17 year-old Mykyta Yaremenko explains the failure of peace process in Kosovo

In 2023 the situation in the Balkans, specifically on the Serbia-Kosovo border, started escalating. On September 24, heavily armed Serbian militants ambushed the Kosovo police in a village dominated by Serbians, which resulted in the death of a Kosovan officer.

This incident shed light on the conflict that tore the Balkans apart at the end of the 20th century. It was the last major conflict in Europe before Russia attacked Ukraine in 2014.

Currently, the conflict that was supposed to be resolved decades ago is making headlines in world news again, with the media asking ‘Are Kosovo and Serbia on the brink of war?’

The conflict is still present in the public debate, with politicians, like the Russian president Vladimir Putin continuing to mention the NATO bombings of Belgrade in their arguments, highlighting the importance of understanding the origins of this conflict.

What was the starting point of clashes in Kosovo?

When the Soviet Union was about to crumble and countries within Moscow’s sphere of influence regained independence, in 1989, Slobodan Milošević became the president of Serbia.
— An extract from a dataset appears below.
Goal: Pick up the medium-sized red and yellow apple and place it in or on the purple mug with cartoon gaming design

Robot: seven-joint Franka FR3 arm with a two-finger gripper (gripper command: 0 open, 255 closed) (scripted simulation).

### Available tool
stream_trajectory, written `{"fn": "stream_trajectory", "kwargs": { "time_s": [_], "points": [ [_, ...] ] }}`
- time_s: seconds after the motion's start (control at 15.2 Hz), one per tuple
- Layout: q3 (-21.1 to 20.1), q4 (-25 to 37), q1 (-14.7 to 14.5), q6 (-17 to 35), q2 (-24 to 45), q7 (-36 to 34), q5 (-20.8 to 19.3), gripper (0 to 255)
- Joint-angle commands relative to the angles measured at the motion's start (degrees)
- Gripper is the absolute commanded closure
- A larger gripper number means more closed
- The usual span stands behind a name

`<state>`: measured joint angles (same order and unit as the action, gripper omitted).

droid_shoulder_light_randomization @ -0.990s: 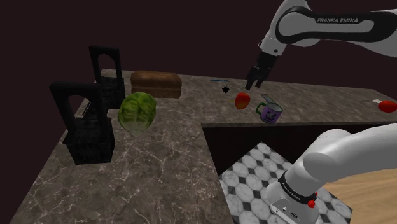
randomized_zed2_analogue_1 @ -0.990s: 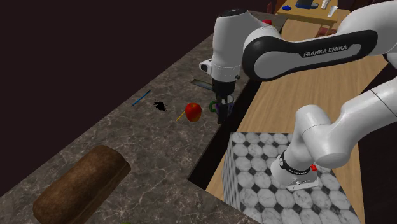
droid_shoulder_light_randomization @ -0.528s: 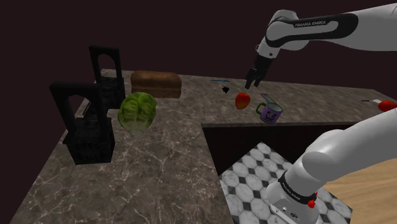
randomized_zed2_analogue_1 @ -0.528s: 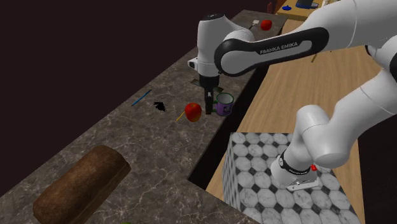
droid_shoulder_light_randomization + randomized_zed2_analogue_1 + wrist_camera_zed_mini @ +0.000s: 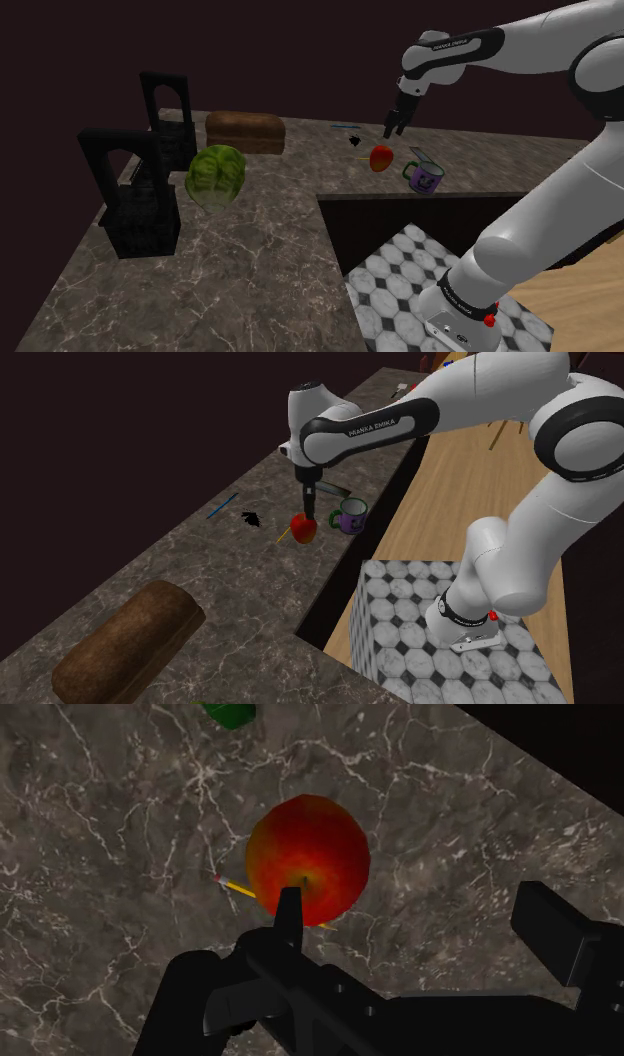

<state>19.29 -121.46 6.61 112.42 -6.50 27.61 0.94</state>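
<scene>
I have the all-black gripper (image 5: 415, 904) hovering with its jaws spread wide and nothing held between them. One fingertip (image 5: 290, 912) overlaps the round red and yellow apple (image 5: 308, 859) below. The apple rests on the dark marbled stone counter (image 5: 200, 567), lying over a thin yellow pencil (image 5: 238, 887), near the purple mug with a green handle (image 5: 351, 515).
</scene>
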Motion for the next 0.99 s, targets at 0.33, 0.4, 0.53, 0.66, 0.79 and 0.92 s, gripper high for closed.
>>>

He believed that Serbians were humiliated by losing control over the territory of Kosovo in 1974. Likewise, he believed the Yugoslavian Constitution (1974), which aimed to provide stability by forming a Yugoslavia with six equal republics, disabled Serbia from asserting itself as a nation-state.

He wanted to amend the Serbian constitution in such a way that would restore Serbian national identity.

The constitutional amendments proposed in 1989 indicate this process of nationalisation and centralisation inside Serbia. Educational economic policies were to be coordinated with Serbia, provincial autonomy was reduced, and overall Serbia’s laws overruled all other laws inside Serbia.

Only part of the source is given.